WORK TO COMPLETE: Return only the lines from the top of the material through the line marked by "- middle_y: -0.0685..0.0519", unaltered.

Start of AVAILABLE DATA

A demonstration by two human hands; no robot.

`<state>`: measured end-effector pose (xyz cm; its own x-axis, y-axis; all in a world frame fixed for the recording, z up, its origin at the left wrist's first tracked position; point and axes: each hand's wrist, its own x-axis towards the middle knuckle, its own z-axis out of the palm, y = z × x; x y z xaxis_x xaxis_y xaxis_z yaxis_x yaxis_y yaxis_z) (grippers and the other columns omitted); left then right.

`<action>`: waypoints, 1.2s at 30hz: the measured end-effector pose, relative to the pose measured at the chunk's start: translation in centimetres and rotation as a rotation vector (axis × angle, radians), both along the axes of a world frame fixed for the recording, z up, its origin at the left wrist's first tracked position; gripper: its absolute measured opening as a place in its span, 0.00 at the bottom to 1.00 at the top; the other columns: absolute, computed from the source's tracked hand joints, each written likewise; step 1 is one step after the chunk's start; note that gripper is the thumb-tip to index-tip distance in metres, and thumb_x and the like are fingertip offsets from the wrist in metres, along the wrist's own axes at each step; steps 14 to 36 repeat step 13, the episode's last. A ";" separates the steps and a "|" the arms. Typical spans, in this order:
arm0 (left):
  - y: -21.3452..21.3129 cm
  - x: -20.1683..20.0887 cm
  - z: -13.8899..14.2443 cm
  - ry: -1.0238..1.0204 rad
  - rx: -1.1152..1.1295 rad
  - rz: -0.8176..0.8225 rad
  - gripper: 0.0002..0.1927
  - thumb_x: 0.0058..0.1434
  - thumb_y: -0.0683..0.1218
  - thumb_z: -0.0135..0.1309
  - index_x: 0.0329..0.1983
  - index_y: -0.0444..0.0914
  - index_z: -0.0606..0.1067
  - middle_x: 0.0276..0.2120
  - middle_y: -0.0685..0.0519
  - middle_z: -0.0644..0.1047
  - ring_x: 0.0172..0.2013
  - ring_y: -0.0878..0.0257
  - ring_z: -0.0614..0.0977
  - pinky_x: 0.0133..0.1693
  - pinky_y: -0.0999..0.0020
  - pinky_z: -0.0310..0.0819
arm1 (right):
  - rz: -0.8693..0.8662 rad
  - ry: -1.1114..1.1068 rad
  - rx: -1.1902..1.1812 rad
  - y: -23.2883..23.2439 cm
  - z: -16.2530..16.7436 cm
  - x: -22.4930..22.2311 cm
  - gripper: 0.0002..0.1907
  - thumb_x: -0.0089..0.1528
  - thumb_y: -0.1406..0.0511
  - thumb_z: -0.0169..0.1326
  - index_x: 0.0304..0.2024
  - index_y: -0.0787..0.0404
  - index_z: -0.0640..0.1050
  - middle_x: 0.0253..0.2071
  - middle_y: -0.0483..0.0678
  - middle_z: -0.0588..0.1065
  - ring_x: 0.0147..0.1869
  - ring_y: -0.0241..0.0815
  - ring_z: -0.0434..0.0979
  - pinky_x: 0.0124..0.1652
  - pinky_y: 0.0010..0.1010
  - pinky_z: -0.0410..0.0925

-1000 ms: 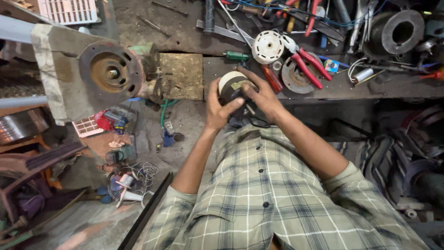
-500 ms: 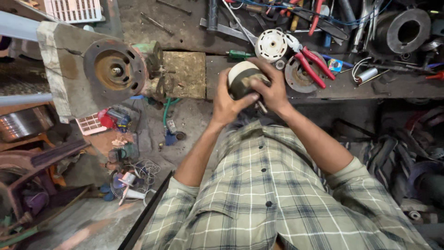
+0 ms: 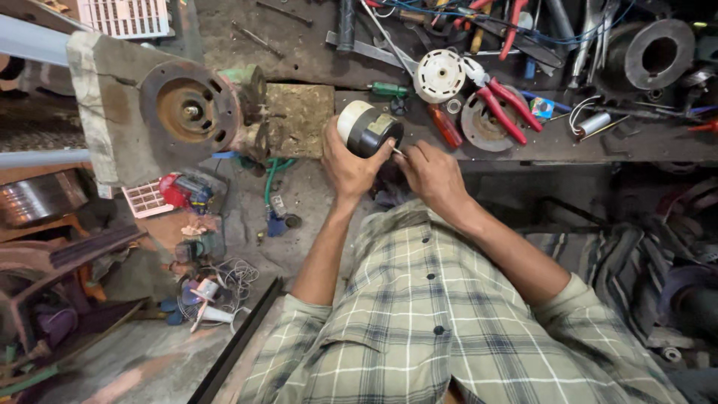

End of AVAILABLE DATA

SOLUTION FOR THIS TASK:
A demonstration by two human hands; no robot.

`<state>`: measured end-effector pose (xyz cm; its own x-axis, y-axis; all in a world frame fixed for the recording, z up, its origin at the left wrist's first tracked position; point and axes: each hand's wrist, its own x-axis towards the middle knuckle, its own z-axis out of the palm, y = z × x; x y z xaxis_x xaxis_y xaxis_z yaxis_x yaxis_y yaxis_z) (grippers and the other columns omitted); left then right.

`<action>`: waypoints, 1.2s at 30hz: the measured end-effector pose, relative to the pose measured at the chunk's start: translation in centimetres and rotation as a rotation vector (axis × angle, radians), both along the axes of a world frame fixed for the recording, z up, its origin at the left wrist's first tracked position; gripper: its absolute measured opening as a place in its span, 0.00 at the bottom to 1.00 at the top; the other columns: absolute, computed from the source's tracked hand joints, each written likewise; step 1 is one step after the chunk's start; note that gripper is the thumb-tip to index-tip distance in metres, and thumb_x and the like are fingertip offsets from the wrist in metres, along the wrist's own axes at each step; steps 14 to 36 repeat step 13, the episode's last. A ";" separates the steps and a "|" the arms. Typical spans, in this order:
arm0 (left):
  - y: -21.3452..21.3129 cm
  - x: -20.1683..20.0887 cm
  - z: -13.8899..14.2443 cm
  - ry: -1.0238..1.0204 rad
  - rx: -1.1152..1.1295 rad
  - rz: -0.8176..0.8225 rad
  - gripper: 0.0002..0.1927
  - thumb_x: 0.0058..0.1434
  - thumb_y: -0.0683..0.1218
  - thumb_z: -0.0135..0.1309
  - index_x: 0.0329..0.1983
  - index_y: -0.0444..0.0914
  - index_z: -0.0606..0.1067
  - middle_x: 0.0276..0.2120
  - middle_y: -0.0685..0.0519

The requested output is now complete.